The exterior architecture of the Thomas T. Gaff House is an example of a 17th-century Châteauesque manor, but only two rooms in the house follow French style. Gaff instructed the designers to include novel conveniences such as a hot-air system to dry clothes, a trapdoor to his icehouse so that deliveries could be made directly from the street, and cork insulation for his wine cellar. The interior features a mixture of 17th- and 18th-century designs. The main hall and dining room are lined with wooden paneling, Elizabethan wainscoting, and a sideboard that was originally used in an Italian monastery. The reception hall, which at one time doubled as a living room, contains a wooden stair rail with baroque scrollwork and walls that are covered with Louis XIII style oak paneling. The drawing room resembles 18th-century interior design with lighter wood used for paneling and basic geometric lines.

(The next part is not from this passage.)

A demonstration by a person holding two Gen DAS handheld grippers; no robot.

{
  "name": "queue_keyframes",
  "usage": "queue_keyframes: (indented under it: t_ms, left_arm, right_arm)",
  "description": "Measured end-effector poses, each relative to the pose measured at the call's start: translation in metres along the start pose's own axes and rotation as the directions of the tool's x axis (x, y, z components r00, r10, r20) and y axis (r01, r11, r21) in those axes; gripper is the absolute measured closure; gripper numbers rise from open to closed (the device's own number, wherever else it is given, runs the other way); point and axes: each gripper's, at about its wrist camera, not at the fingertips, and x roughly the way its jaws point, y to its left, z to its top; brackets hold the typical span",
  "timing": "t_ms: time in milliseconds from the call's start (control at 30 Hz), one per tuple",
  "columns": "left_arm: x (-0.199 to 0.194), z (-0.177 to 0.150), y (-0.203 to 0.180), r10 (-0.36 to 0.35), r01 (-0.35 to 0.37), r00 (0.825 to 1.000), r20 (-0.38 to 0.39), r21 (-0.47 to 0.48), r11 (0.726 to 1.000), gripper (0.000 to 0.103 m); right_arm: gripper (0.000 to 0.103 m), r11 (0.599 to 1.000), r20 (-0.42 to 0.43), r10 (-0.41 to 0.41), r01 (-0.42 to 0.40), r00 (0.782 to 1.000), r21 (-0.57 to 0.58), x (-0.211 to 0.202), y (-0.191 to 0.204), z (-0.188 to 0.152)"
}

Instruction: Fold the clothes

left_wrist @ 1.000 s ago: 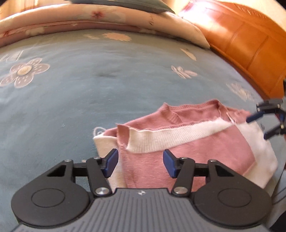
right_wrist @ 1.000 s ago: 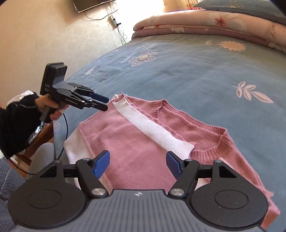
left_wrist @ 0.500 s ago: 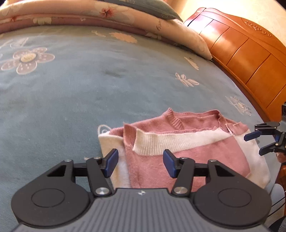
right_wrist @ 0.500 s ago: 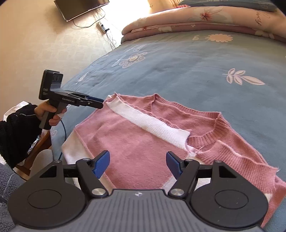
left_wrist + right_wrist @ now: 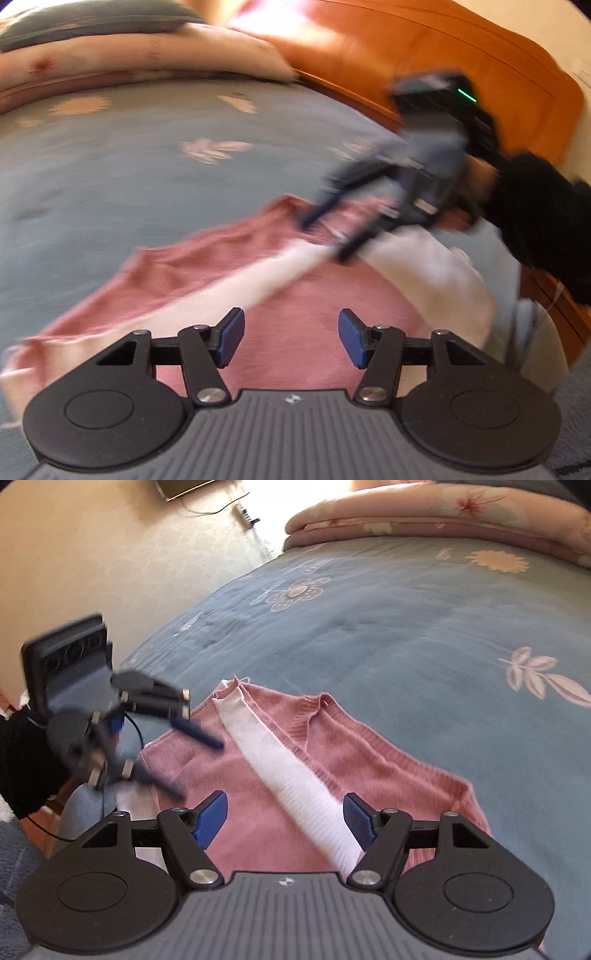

In the sitting room, a hidden, movable wooden wall reveals the two-story Edwardian ballroom, which features a multivaulted wooden ceiling and ornamental plasterwork. The wood that covers the ceiling was discovered during a repair operation. A dome with a stained-glass cupola is located above the center of the ballroom. This room is used for charity balls, formal dinners, and as a gallery and concert hall.

There were originally 220 drawings of the house's design by de Sibour, but only 20 survived.